小説「髙1の春に」の中で、朋子さんがこう言います。

私ね、西野先生に感謝してることがひとつあるの。それは高校受験の時に数学が劇的に良くなったこと。たしか3年の10月だったかな。進路相談で担任だった西野先生に『数学がどうしてもダメです。』って言ったの。そしたら先生、私にひとつの宿題を出したのよ。それは、『毎日一問だけ数学の質問をすること。家で数学の問題を解いて、答え合わせして、答え見てもわからないところがあったら、それを次の日に質問する。もし、最初の一問がわからなかったら、その夜の勉強はおしまい。でも、質問するものがなかったら、それが出てくるまで10ページでも20ページでも続けること。』ということ。つまり毎日数学の先生のところに行けということなの。(5月 勉強は必用か①)

朋子さんは、毎日質問に行くという行動を西野先生と約束します。それから毎日、朋子さんは質問に行くことで「今日もきちんとやりましたよ。」という報告をすることになります。

これをやろうと誓いを立てたものの、どうやって実行して続けていくかが勝負です。それにはいろいろな方法がありますが、「報告する」というのも効果的みたいですね。

毎朝デッサンを続けている武志くんも、「報告する」という作戦を取ります。(実際には、やよいさんから強制されてますが。)

おととい、やよいさんにメールを打った。
「毎朝10分だけ絵を描くことにしました。」
すぐに返事が来た。
「明日から、できた絵を送って。」

誰かに報告するということ、意思の弱い人は特に必要かもしれませんね。

 

昔、ちょっとした悪さをした中学生に、次のような課題を出したことがありました。

「毎日、夕食の後、茶碗洗いをしなさい。それができない日は、何でもいいから家で手伝いをしなさい。それができたら、毎日私の携帯に電話をしなさい。」

その日から、毎夜、私の携帯に報告が入ります。
「〇〇です。手伝い終わりました。」「はい、ごくろうさん。」会話はそれだけ。毎日報告しなくちゃならない子どもたちは、きっと相当なプレッシャーとストレスがあったでしょう。それでもきちっとやり通し増しました。

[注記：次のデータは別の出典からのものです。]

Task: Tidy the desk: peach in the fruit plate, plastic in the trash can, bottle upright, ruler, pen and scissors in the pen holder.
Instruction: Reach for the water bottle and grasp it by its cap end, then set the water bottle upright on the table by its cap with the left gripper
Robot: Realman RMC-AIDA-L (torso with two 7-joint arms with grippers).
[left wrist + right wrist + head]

 もしも課題が「毎日夕食の後、茶碗洗いをしなさい。1か月きちんと続けたら報告しなさい。」だったら、子どもたちはやり通したでしょうか。私にはわかりません。もしかしたらできたかもしれないし、できなかったかもしれません。でも、少なくとも言えるのは、「毎日報告する方が、成功の可能性が高くなる。」ということです。

「報告する」という行動が正しいかどうかという議論を、ここでするつもりはありません。大切なのは、「自分でやると決めたことを、挫折しないで続けるにはどうすれば良いか。」ということです。その意味で、「報告する」という作戦は、かなり有効ではないかと思います。